Gran's giant steps to fund-raise for vaccine research

A grandmother who has been isolating at home for eight weeks has pledged to walk 100 steps along her drive in 26 days to raise funds for Covid-19 vaccine research.
Until a year ago, 84-year-old Maureen Williams could walk unaided but now has to use a walker to get around her Sandbach home due to arthritis.
As the weeks have gone by in isolation, she said she felt like she needed to get up and do some exercise.

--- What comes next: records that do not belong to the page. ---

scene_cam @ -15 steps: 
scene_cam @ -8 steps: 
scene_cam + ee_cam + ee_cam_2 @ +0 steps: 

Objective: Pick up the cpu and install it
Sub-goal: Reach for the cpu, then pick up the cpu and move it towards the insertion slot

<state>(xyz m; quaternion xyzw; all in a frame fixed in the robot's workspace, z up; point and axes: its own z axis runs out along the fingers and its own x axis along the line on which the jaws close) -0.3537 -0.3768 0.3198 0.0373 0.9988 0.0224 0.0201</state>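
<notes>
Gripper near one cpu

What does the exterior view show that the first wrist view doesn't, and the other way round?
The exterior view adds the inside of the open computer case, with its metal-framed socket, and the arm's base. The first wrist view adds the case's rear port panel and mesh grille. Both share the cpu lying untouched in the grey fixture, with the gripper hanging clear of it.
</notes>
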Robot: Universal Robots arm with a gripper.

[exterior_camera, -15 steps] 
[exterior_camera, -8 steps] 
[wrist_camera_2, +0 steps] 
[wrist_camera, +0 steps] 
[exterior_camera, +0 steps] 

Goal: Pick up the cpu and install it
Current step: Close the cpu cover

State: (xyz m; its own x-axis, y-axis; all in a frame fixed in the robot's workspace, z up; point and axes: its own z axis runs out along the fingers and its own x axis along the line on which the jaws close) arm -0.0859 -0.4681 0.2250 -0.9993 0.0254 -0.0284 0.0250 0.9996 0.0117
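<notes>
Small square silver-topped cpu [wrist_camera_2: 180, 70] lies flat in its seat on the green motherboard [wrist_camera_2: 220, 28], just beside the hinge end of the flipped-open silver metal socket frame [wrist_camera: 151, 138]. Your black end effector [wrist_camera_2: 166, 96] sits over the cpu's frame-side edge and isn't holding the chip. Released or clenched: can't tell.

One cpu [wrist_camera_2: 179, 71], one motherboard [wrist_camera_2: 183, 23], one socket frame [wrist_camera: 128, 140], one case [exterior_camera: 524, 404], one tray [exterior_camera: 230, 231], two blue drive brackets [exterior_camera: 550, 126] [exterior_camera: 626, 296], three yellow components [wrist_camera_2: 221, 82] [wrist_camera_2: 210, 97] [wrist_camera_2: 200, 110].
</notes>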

Inspired to the fundraising call to arms after what should have been the London Marathon on Sunday, Mrs Williams, like many others across the country, decided to do something for a good cause based around the figure 26, the distance thereabouts of the world-famous race.
By Tuesday, £221 of her £260 target had been reached on her Just Giving page.
She said: The hardest thing I can do is walk, but I need to exercise. My garden is lovely - I've got a lovely floral wall and on Sunday I walked down the drive to see it and that's what started me off.”
Mrs Williams' late husband was Godfrey, who founded Godfrey Williams and Son delicatessen on The Square in Sandbach 63 years ago and which is now run by their grandson, Daniel.
She said: “Daniel and his partner Eva said 'go for it' and my grandson Leo, president of Grey's College at the University of Durham, has arranged it all on a Just Giving page.”
Mrs Williams has been president of the Inner Wheel Club of Sandbach four times and so has decided to raise money for International Inner Wheel's official Covid-19 Disaster and Vaccination Fund. The fund is to help with the immediate effects of the pandemic and to help with a long-term solution.
Mrs Williams, who has been a member of International Inner Wheel for “a wonderful” 52 years, said: “I decided to walk 100 steps each day for 26 days. I walked to the bottom of the drive to see the garden but then realised I had to walk back so I virtually did 200 steps!
“But I need some exercise, so it works both ways and I feel like I'm doing something. I do no want to be like a cabbage!”
Mrs Williams, a mother of two and grandmother of five, said: “I've got a lovely home and garden. I wouldn't mind if I could do the jobs I did a year ago, I can't do the jobs I want to do like take the curtains down to wash them.”
Praising the job the delicatessen is doing during the lockdown of delivering food to people she said: “They are wearing themselves out and they are doing it all for free. They are also delivering people's post when they go out. They're doing lots and lots of things.”
Explaining how she kept in touch with her family during the lockdown, she said: “I sit in the kitchen and they stand outside. I'm seeing them most days. I'm busy at the moment, making Eva a birthday cake.”
Despite being housebound for eight weeks, she added: “I'm very lucky. I've got a wonderful neighbour who comes to talk to me through the French window and takes my bins out.”
Her message to other octogenarians was: “Just keep going. Stay in and stay safe. I lived through the war and it isn't as bad as that. I remember queuing at the shops then for rations.”